Google's proposal is to declare war on fingerprint browsers while gradually limiting the use of cookies for targeting ads.
A confidentiality sandbox?
To avoid fingerprints, Google says that it is working on a new approach called "confidentiality budget". According to this approach, the browser would impose a strict limit on the amount of information that a site might ask the browser and that could reveal the identity of a user. If a site exceeds the ceiling, the browser generates an error or returns deliberately inaccurate or generic information.
But this is only a proposal, not a shipping feature. And it presents obvious challenges. Some API calls may return so much information that they can identify the user all by themselves. If a site makes one of these calls, the browser must notify the user and obtain explicit approval, which can be inconvenient for users. In addition, a too strict privacy protection budget could break some existing sites, even if they did not take users' fingerprints.
The privacy budget is one of the elements of a larger framework that Google calls a "privacy sandbox". The goal is to allow advertisers to serve more relevant ads without allowing them to track individual users:
We're studying how to serve ads to large groups of similar people without letting the individual credentials leave your browser. We use the differential privacy techniques we've been using in Chrome for almost 5 years to collect anonymous telemetry information. New technologies such as Federated Learning show that it is possible for your browser to avoid revealing that you are a member of a group that likes Beyoncé and knitted vests until the group contains thousands of other people.

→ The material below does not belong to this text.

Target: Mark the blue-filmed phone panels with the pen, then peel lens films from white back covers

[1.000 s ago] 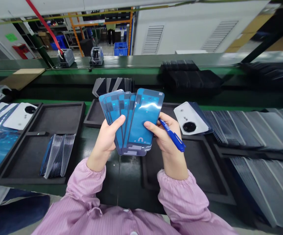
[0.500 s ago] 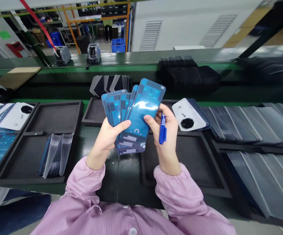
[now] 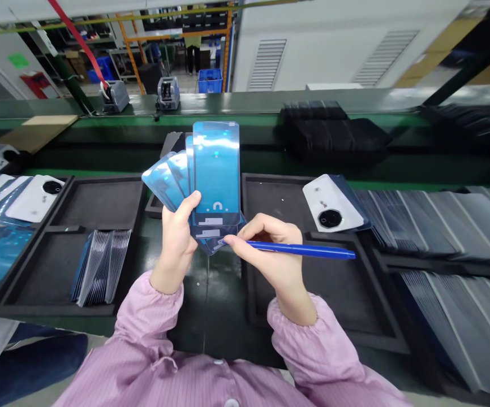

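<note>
Fanning blue film sheets (image 3: 211, 175) upright in a closed left hand (image 3: 177, 240), thumb across their lower ends so each shows, the right hand (image 3: 270, 249) pinches a pen (image 3: 300, 249), tip at the bottom edges.

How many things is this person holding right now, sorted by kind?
Blue film-covered panels, fanned in the left hand: about 4 showing; overlap hides any more.
Blue pens, in the right hand: 1, its tip at the fan's lower edge.
Total: about 5.
</note>
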A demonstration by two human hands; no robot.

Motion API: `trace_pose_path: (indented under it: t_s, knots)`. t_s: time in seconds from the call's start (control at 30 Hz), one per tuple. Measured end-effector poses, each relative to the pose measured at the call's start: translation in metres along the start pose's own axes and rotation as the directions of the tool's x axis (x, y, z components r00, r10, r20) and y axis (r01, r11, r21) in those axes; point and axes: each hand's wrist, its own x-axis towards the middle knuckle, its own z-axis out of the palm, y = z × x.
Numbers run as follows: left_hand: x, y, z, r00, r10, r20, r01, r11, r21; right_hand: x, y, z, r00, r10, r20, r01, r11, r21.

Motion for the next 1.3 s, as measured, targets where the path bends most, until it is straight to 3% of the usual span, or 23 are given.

Some privacy experts remain skeptical
The publication of Google has been criticized by two computer scientists Princeton who have long advocated a more strict protection of privacy browsers. They point out that Apple and Mozilla are also striving to limit the fingerprints of browsers. They argue that it is illogical to say that the risk of taking fingerprints is a reason for not adopting strict restrictions on cookie tracking.
The researchers challenged Google's assertion that the use of tracking cookies would hurt the economic foundation of the online advertising industry. They point out that following the EU's adoption of the General Data Protection Regulation, the New York Times has stopped using tracking cookies in Europe. The Gray Lady opted for contextual and geographic advertising targeting, which did not reduce advertising revenue.

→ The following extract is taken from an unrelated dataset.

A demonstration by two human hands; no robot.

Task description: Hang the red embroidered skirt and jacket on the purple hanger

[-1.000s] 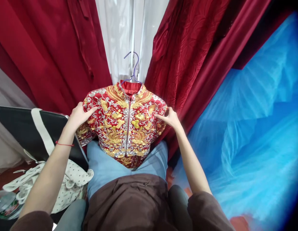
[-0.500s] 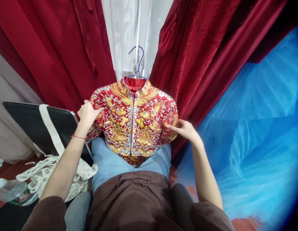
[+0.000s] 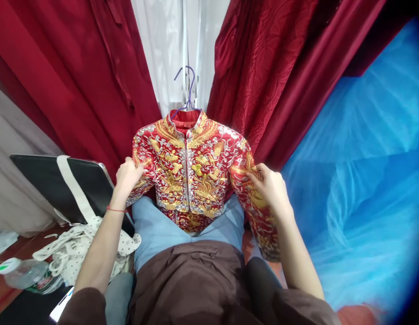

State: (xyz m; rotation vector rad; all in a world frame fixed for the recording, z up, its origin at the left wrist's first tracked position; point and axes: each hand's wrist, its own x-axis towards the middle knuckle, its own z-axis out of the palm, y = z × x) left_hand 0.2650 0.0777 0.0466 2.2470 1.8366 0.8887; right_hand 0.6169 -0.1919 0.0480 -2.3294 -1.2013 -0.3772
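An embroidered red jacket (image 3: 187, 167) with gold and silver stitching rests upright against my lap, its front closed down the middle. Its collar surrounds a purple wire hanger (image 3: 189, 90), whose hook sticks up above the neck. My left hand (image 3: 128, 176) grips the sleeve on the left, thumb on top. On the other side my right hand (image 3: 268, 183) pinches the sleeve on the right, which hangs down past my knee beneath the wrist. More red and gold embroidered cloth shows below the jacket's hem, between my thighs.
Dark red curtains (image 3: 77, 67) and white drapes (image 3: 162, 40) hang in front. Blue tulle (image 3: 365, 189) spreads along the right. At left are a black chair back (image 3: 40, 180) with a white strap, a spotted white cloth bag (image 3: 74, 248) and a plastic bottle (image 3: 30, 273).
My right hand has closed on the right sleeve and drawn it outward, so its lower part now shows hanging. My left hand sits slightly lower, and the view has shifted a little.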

They also argued that Google now endorses the ideas that the company considered impractical at the beginning of this decade.
"Targeting privacy-preserving ads has been an active area of research for more than a decade," the couple wrote. They argue that Google was refusing alternatives to tracking cookie-based ads in the Do not Keep Tracking debate earlier in the decade. "We're happy that Google is taking this direction more seriously now, but some late thinking does not make much progress."
Browser privacy has become an important differentiator for Google's competitors in the browser market. Apple has aired ads in recent months touting the privacy protections offered by the iPhone. These attacks put Google in a difficult position because Google can not match the privacy protections of its rivals without potentially harming its own lucrative business.